Em ambos os casos, as suspensões foram revertidas por tribunais
regionais federais, em evidente disputa no Judiciário. Ainda assim, é
necessário observar a coerência argumentativa das ações de suspensão. A
justificativa para a suspensão se repete também em ação do Ministério
Público Federal (MPF).
Em dezembro, a procuradora-geral da República,
Raquel Dodge, entrou com ação direta de inconstitucionalidade (ADI) no
Supremo Tribunal Federal (STF) contra a propaganda do governo sobre a
“reforma da Previdência Social". O argumento usado pelo MPF é de que a
publicidade oficial deve se voltar para a informação, e não para
convencimento da população sobre um programa de governo ainda em
processo de análise e votação no Congresso.
Manipulação digital
Ainda que a publicidade oficial acerca da reforma da Previdência seja
abusiva e ilegal, a nova cartada, de customizar as buscas online de
acordo com o perfil do cidadão, pode ser ainda mais grave: ela não
apenas direciona publicidade voltada à manipulação e não à informação,
como argumentam os magistrados, mas ainda afasta conteúdos com pontos de
vista distintos, relegando-os a posicionamento inferior nos resultados
de busca. É uma afronta ao direito de acesso à informação e à liberdade
de expressão, à medida que apenas cidadãos informados podem emitir
opinião livre e consciente.
A ação ocorre justamente no momento em que o Supremo Tribunal
Eleitoral (STE) discute as regras para o impulsionamento de publicidade
de campanhas eleitorais e eleva a necessidade de se debater o uso de
dados pessoais para fins de publicidade político/partidária.
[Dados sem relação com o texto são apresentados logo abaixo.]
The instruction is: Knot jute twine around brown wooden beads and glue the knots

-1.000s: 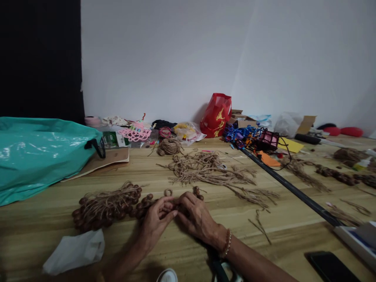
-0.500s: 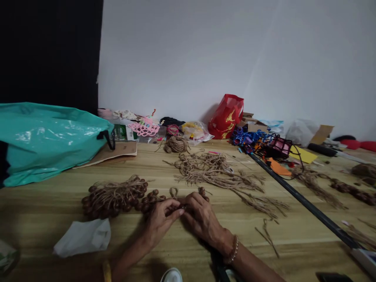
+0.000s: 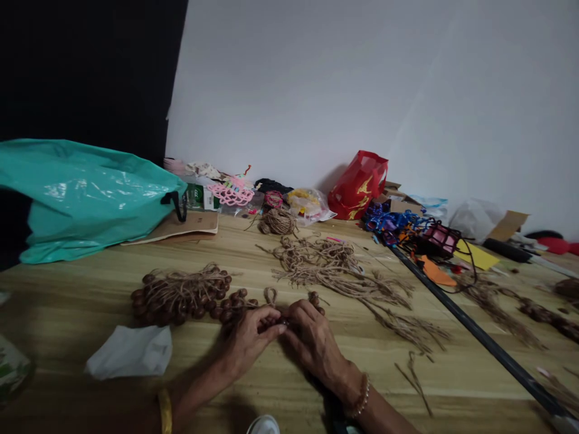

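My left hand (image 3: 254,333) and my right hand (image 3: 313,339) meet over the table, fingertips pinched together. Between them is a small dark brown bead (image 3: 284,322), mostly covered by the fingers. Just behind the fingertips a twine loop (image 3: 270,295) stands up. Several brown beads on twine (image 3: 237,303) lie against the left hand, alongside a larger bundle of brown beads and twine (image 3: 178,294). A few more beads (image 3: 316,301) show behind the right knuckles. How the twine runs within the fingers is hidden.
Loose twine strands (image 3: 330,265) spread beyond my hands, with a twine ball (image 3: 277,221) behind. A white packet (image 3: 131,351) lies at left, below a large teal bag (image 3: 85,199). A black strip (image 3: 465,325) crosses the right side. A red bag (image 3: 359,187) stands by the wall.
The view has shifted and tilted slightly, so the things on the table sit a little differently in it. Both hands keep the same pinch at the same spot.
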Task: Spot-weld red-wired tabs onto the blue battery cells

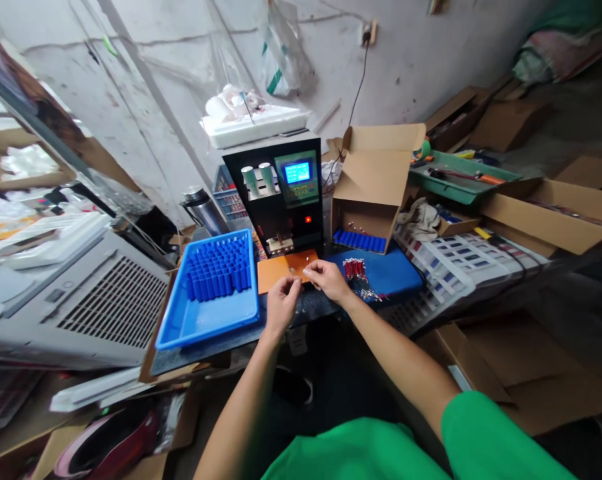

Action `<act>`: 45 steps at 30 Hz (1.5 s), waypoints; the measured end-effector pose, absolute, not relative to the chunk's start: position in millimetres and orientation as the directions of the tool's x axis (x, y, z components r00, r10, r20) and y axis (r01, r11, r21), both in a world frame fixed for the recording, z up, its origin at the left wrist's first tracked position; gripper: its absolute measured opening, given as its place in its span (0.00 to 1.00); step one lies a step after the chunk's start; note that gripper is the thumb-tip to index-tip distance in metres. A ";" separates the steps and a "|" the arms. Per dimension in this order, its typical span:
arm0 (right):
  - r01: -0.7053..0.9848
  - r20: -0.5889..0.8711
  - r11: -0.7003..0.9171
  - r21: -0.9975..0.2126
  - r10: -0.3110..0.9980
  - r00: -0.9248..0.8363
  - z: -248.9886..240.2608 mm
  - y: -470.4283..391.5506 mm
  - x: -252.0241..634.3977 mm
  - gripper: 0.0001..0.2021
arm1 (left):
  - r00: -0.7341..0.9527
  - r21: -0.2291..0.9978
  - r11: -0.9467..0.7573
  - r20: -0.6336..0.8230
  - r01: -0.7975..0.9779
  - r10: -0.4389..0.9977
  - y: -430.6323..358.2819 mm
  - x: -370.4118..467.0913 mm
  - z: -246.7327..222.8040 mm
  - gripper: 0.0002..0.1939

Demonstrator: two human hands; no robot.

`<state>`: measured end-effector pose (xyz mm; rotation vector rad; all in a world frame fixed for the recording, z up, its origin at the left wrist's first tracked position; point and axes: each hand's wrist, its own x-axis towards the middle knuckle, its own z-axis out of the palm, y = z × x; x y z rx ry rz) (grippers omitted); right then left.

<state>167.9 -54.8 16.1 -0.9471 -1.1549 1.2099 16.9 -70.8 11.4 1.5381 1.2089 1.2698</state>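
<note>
My left hand (283,303) is closed in a pinch over the front edge of an orange board (271,272); whatever it holds is too small to make out. My right hand (327,279) pinches at the board's right part, and a thin small piece with a pale tip stands up at its fingertips, its kind unclear. Just beyond both hands is a black machine (293,235) with a lit blue screen (297,172) and a red light. Right of my right hand, a bundle of red leads (354,269) with bare metallic ends lies on a blue surface (395,273).
At the left, a blue tray (181,337) holds many upright blue cylindrical cells (218,270). An open cardboard box (373,177) with a row of blue cells (359,240) stands to the right. A metal flask (205,210) is behind the tray; a green tray (461,177) lies farther right.
</note>
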 end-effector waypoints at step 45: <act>-0.188 0.145 0.162 -0.969 0.985 0.097 -21.4 -8.2 144.6 0.14 | -0.035 0.706 -0.254 0.367 0.662 0.929 -26.4 -49.7 23.8 0.15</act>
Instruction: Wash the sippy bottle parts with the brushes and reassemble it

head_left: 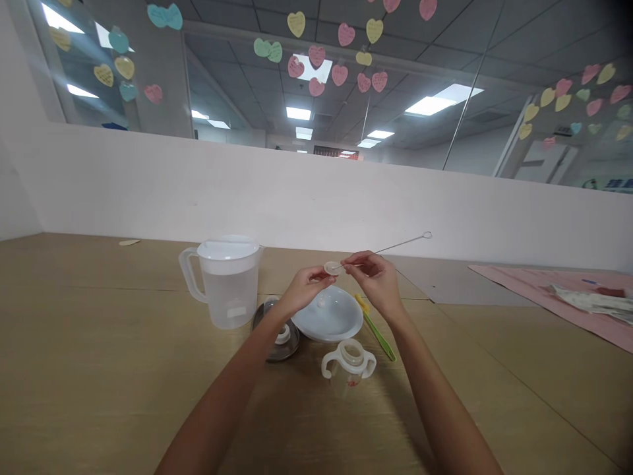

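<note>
Above bowl (341, 324), left hand (307, 287) pinched white piece (331, 268), apparently steadying it for wire tool (406, 242) clamped in right hand (380, 282).

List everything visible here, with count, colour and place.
Pitcher: one, translucent, left
Metal dish: one, grey, beside bowl
Whitish part: one, on dish
Bowl: one, white, centre
Handled bottle: one, clear/white, front
Brush: one, green/yellow, right of bowl
Cloth: one, pink, far right
Items on cloth: several, mixed, far right
Flat piece: one, beige, rear left
Table: one, brown
Wall: white, behind
Heart notes: many, multicoloured, on glass
Round part: one, whitish, left hand
Looped wire: one, metallic, right hand
Hands: two, bare, centre
</note>
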`<action>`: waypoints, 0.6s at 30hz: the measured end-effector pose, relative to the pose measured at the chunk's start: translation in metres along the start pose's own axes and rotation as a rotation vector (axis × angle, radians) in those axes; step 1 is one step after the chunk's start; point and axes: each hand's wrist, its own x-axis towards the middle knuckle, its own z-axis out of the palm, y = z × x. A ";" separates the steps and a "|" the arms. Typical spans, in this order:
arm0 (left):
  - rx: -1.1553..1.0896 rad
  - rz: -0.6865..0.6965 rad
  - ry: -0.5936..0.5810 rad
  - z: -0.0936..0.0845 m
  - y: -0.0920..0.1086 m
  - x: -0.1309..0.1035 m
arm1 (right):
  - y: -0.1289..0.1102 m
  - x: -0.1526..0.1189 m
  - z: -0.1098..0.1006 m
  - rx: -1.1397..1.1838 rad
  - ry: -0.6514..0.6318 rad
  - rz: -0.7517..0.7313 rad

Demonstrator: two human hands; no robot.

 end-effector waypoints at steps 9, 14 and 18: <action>0.075 0.020 0.071 0.001 -0.006 0.003 | -0.008 0.001 -0.011 -0.114 -0.096 0.044; 0.179 0.107 0.058 0.002 -0.013 0.004 | -0.009 0.000 -0.009 -0.251 -0.036 0.009; 0.215 0.132 0.069 0.002 -0.014 0.005 | -0.016 -0.002 -0.010 -0.399 -0.023 -0.009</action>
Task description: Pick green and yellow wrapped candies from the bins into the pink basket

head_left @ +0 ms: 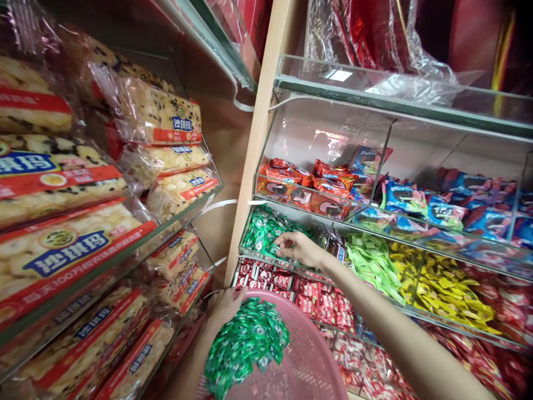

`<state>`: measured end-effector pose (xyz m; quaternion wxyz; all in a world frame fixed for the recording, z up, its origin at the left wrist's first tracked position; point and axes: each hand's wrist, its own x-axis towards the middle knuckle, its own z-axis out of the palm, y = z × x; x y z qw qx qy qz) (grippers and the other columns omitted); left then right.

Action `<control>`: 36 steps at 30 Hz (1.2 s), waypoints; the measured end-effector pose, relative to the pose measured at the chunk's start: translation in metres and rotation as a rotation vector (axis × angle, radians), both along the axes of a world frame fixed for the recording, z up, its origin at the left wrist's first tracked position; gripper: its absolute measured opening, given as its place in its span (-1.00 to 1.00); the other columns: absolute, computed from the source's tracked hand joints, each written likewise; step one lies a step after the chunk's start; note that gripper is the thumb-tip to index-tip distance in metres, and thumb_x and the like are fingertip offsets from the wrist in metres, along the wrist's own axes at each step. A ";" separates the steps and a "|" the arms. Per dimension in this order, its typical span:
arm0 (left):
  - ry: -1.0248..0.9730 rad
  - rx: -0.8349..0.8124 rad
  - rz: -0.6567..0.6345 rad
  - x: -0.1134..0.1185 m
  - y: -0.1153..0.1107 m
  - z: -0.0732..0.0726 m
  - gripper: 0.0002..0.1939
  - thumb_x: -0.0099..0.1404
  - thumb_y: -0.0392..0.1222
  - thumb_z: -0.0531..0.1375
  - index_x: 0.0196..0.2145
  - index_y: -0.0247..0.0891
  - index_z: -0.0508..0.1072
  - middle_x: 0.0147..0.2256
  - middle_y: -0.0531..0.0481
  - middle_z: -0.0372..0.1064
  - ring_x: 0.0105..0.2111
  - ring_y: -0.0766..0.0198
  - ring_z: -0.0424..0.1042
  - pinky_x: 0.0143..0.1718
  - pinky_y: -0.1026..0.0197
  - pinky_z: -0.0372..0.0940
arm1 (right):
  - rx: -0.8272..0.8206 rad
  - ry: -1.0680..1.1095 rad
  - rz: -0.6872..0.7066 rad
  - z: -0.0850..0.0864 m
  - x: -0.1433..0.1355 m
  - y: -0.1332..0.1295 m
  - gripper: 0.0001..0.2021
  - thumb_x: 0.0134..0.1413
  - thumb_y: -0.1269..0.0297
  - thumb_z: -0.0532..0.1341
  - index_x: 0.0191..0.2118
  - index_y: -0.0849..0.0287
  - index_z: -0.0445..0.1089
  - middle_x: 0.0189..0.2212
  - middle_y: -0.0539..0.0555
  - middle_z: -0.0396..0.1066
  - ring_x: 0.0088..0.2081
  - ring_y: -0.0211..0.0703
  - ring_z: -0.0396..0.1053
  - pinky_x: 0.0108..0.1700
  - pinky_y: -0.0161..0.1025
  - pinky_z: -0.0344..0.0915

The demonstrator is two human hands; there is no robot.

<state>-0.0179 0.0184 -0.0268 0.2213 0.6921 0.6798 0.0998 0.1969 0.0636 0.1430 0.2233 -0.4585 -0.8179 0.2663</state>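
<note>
My left hand (226, 306) is closed over the rim of a pink plastic basket (322, 339) at the bottom centre. Inside the basket lies a heap of small candies in shiny green wrappers (245, 344). My right hand (302, 250) reaches into a clear shelf compartment that holds more green-wrapped candies (266, 225). Its fingers are curled at the surface of that pile, and whatever is between them is too small to make out.
Packaged pastry bars (69, 244) crowd the glass shelves on the left. A wooden post (252, 150) separates them from the right-hand shelving. Light green packets (370, 264) and yellow packets (445, 289) fill neighbouring bins. Red-wrapped sweets (325, 303) lie below; a glass shelf edge (395, 105) runs overhead.
</note>
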 end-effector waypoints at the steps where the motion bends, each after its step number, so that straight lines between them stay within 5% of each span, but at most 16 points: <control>1: 0.003 0.000 0.002 0.000 0.000 0.000 -0.24 0.15 0.33 -0.33 -0.26 -0.19 0.47 -0.26 -0.18 0.44 -0.19 0.00 0.39 -0.23 0.11 0.22 | -0.020 0.024 0.006 0.001 -0.001 0.001 -0.74 -0.16 0.17 0.23 -0.36 0.27 0.33 -0.57 -0.07 0.23 -0.53 -0.35 0.14 -0.46 -0.36 0.14; 5: 0.011 0.001 0.004 0.000 0.000 0.000 -0.24 0.14 0.33 -0.34 -0.27 -0.17 0.48 -0.25 -0.16 0.44 -0.19 -0.01 0.38 -0.22 0.10 0.22 | -0.072 0.008 0.045 0.003 -0.011 0.006 -0.76 -0.18 0.17 0.24 -0.41 0.26 0.35 -0.56 -0.06 0.24 -0.52 -0.35 0.15 -0.46 -0.37 0.13; 11: 0.008 0.005 0.001 -0.001 0.001 -0.002 -0.24 0.14 0.34 -0.34 -0.28 -0.17 0.47 -0.27 -0.16 0.45 -0.21 0.01 0.39 -0.25 0.11 0.22 | 0.062 -0.222 -0.037 -0.002 -0.024 0.009 -0.88 -0.20 0.36 0.24 -0.42 0.23 0.39 -0.59 -0.08 0.23 -0.53 -0.35 0.14 -0.46 -0.38 0.07; 19: 0.024 0.012 0.000 -0.001 0.002 -0.005 -0.21 0.14 0.34 -0.37 -0.30 -0.20 0.47 -0.29 -0.20 0.44 -0.23 0.00 0.40 -0.27 0.10 0.22 | -0.008 -0.060 0.003 -0.013 -0.018 0.015 -0.77 -0.23 0.44 0.20 -0.31 0.25 0.30 -0.51 -0.05 0.27 -0.50 -0.35 0.20 -0.46 -0.40 0.14; 25: 0.036 0.019 -0.001 -0.001 0.001 -0.003 -0.22 0.15 0.33 -0.36 -0.29 -0.20 0.47 -0.29 -0.19 0.44 -0.22 -0.01 0.40 -0.26 0.10 0.22 | -0.033 -0.156 0.012 -0.014 -0.017 0.017 -0.85 -0.21 0.45 0.18 -0.37 0.25 0.31 -0.55 -0.06 0.26 -0.50 -0.34 0.19 -0.47 -0.41 0.12; 30: 0.045 0.020 0.004 0.000 0.001 -0.003 -0.23 0.16 0.31 -0.36 -0.27 -0.19 0.47 -0.28 -0.18 0.44 -0.22 0.01 0.40 -0.25 0.11 0.23 | -0.026 -0.115 0.031 0.005 -0.013 0.009 -0.74 -0.17 0.33 0.20 -0.26 0.29 0.33 -0.47 -0.01 0.30 -0.45 -0.31 0.20 -0.40 -0.36 0.16; 36: 0.053 0.015 0.000 -0.001 0.002 -0.006 -0.23 0.15 0.33 -0.36 -0.29 -0.20 0.47 -0.29 -0.20 0.44 -0.22 0.01 0.40 -0.24 0.10 0.22 | -0.148 -0.151 0.065 0.033 0.016 -0.003 -0.71 -0.18 0.15 0.20 -0.36 0.28 0.34 -0.50 0.00 0.31 -0.44 -0.27 0.22 -0.36 -0.30 0.18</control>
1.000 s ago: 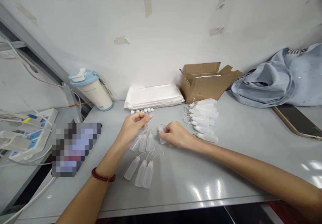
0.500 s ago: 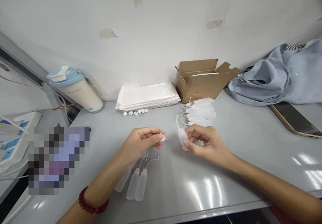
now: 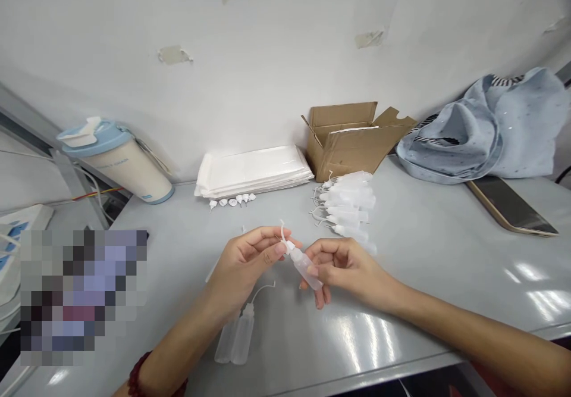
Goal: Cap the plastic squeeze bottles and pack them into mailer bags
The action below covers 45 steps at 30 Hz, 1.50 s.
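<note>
My right hand [image 3: 341,263] is closed around a small translucent squeeze bottle [image 3: 304,266], which tilts with its top toward the left. My left hand [image 3: 254,254] pinches a small white cap [image 3: 289,246] at the neck of that bottle. A thin bent tube [image 3: 282,230] sticks up there beside the left fingertips. Below my left hand lie more squeeze bottles [image 3: 243,334], one with a curved thin tube. Beyond my right hand lies a pile of similar bottles [image 3: 345,197] with tubes and thin tips pointing left.
A row of small white caps [image 3: 232,202] lies before a stack of white packets [image 3: 254,171]. Behind stands an open cardboard box [image 3: 352,153]. A tumbler [image 3: 129,162] leans at left; a blue cloth bag [image 3: 482,132] and a phone [image 3: 513,206] are at right.
My hands have come together. The bottle in my right hand has moved left and tilted, and the cap in my left hand now meets its neck. The view has shifted slightly.
</note>
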Available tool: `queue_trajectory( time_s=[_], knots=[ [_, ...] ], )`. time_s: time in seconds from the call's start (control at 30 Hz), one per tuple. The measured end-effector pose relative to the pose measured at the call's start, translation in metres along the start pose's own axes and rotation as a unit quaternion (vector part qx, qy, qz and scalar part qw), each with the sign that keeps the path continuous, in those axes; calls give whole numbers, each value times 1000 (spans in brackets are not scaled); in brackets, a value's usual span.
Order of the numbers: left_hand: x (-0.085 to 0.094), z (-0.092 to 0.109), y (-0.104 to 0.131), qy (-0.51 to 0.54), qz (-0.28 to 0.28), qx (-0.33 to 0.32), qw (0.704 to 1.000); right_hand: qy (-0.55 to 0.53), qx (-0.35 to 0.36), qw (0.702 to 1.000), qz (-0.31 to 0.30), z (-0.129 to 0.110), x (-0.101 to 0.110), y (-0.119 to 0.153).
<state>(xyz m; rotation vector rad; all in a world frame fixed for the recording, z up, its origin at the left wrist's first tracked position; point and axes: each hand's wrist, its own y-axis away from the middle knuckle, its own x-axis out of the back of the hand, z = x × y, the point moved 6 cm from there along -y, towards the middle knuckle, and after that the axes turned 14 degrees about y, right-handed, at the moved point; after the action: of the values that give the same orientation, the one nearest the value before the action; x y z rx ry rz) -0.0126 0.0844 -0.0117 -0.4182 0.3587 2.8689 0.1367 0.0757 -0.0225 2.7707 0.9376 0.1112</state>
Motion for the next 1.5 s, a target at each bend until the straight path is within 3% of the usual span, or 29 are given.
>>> queue_trajectory(
  time_s=[0.2,0.5,0.67,0.8,0.97,1.1,1.17,1.5],
  knots=[
    [0,9,4,-107,13,-53,993,33,-8,999,36,-3,5,-1],
    [-2,6,0,-130,3,-31,991,29,-10,999,35,-8,5,1],
    [-7,2,1,-114,-51,13,992,99,28,993,63,-11,7,5],
    [-9,4,3,-166,-62,2,984,160,36,983,82,-11,10,6],
    [-14,8,4,-222,-76,-54,971,76,13,996,37,-4,9,2],
    [-21,14,8,-324,-103,-152,928,-83,-66,994,-20,7,5,0],
    [-24,15,11,-346,-115,-169,916,-118,-90,989,-26,8,4,1],
    [-28,9,8,-334,-112,-116,929,17,-41,998,39,-5,9,3]
  ],
)
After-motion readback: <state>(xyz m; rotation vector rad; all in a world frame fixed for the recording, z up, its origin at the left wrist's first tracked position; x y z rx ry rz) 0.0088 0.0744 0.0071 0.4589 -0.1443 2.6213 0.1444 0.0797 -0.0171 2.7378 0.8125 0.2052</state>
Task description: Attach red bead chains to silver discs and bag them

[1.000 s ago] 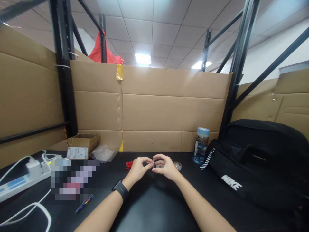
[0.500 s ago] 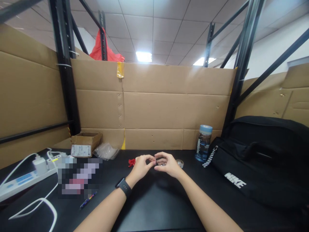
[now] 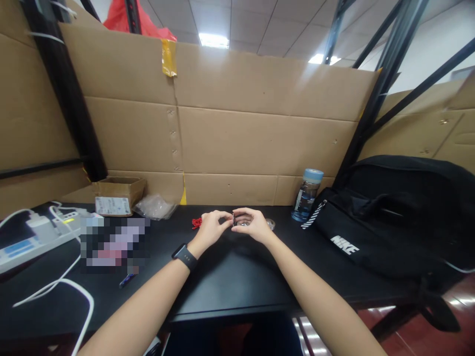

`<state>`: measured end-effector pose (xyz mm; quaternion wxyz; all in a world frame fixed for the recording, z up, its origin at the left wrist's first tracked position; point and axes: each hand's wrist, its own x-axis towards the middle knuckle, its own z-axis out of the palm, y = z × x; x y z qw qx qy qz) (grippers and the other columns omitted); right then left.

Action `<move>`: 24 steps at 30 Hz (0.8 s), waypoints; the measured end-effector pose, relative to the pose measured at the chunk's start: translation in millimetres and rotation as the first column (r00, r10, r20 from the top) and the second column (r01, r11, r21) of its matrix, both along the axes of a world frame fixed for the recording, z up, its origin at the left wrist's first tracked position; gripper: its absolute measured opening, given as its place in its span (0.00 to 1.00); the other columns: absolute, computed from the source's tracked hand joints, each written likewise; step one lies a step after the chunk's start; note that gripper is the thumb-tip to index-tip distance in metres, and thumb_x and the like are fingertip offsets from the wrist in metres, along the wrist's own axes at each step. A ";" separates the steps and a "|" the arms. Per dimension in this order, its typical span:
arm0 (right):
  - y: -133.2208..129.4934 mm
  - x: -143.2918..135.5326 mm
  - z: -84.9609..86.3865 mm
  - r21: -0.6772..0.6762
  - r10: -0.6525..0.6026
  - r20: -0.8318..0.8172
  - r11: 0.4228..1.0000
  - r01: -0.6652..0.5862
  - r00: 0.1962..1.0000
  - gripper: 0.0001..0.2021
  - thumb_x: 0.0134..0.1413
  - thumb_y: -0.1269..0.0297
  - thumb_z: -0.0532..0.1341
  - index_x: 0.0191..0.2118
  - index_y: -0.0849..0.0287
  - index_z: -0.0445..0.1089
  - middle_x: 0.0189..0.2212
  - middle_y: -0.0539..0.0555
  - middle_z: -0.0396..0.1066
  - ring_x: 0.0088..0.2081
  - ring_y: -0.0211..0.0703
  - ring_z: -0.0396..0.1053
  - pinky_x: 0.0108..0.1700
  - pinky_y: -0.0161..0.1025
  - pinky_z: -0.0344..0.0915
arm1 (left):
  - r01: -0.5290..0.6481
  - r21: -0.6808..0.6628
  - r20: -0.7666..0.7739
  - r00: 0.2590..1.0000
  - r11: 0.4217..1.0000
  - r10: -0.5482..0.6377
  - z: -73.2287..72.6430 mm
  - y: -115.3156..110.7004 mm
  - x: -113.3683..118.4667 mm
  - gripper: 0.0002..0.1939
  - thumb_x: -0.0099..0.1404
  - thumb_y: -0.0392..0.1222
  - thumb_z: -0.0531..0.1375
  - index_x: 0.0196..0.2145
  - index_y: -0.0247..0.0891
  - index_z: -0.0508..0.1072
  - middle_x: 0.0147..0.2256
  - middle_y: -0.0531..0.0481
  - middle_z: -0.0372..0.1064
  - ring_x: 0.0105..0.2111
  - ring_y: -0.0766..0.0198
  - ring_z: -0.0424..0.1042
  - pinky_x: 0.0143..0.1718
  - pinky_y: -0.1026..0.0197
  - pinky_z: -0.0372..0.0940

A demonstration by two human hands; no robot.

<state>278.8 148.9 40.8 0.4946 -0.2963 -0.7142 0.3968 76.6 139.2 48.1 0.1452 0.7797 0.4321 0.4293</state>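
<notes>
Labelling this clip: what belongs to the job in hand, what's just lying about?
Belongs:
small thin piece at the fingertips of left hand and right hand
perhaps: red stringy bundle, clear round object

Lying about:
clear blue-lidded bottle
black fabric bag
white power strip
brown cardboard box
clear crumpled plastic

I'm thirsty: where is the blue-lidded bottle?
In the head view the blue-lidded bottle stands right of centre at the back of the table, just left of the Nike bag.
</notes>
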 end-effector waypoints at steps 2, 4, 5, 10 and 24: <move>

Uma preocupação urgente é com a transparência com relação à
publicidade política impulsionada. Uma vez que a publicidade online
pode ser individualizada e variar de acordo com o perfil de cada
usuário, é essencial que se garanta a possibilidade de controle social.
Neste caso, como poderia a Justiça avaliar a ação – seja de publicidade
oficial, seja de campanha eleitoral – para verificar sua legalidade?
O mínimo a se exigir é transparência com relação ao conteúdo
priorizado, tanto na plataforma de buscas, quanto na de vídeos, como o
YouTube. O conteúdo impulsionado deve ser discriminado como publicidade,
como exige a legislação.
E, com o objetivo de que qualquer pessoa possa ter acesso a esses
dados, devem ser disponibilizados quais conteúdos foram impulsionados,
ainda que em área de Transparência da Secretaria de Comunicação.
Por último, vale ressaltar que a discussão é ainda mais grave, porque
o Brasil não dispõe de uma Lei Geral de Proteção de Dados, o que torna
brasileiros e brasileiras ainda mais vulneráveis com relação às práticas
de perfilamento.
Aqui as informações sobre os internautas são coletadas, armazenadas,
tratadas, vendidas e utilizadas basicamente de acordo com os critérios
definidos em termos de uso e de privacidade estabelecidos pelas próprias
empresas que lucram com dados pessoais.
Sem uma esfera mínima de controle dos dados pelos cidadãos e a
definição de regras justas para seu uso, o risco de manipulação a partir
do impulsionamento de conteúdo político é ainda maior.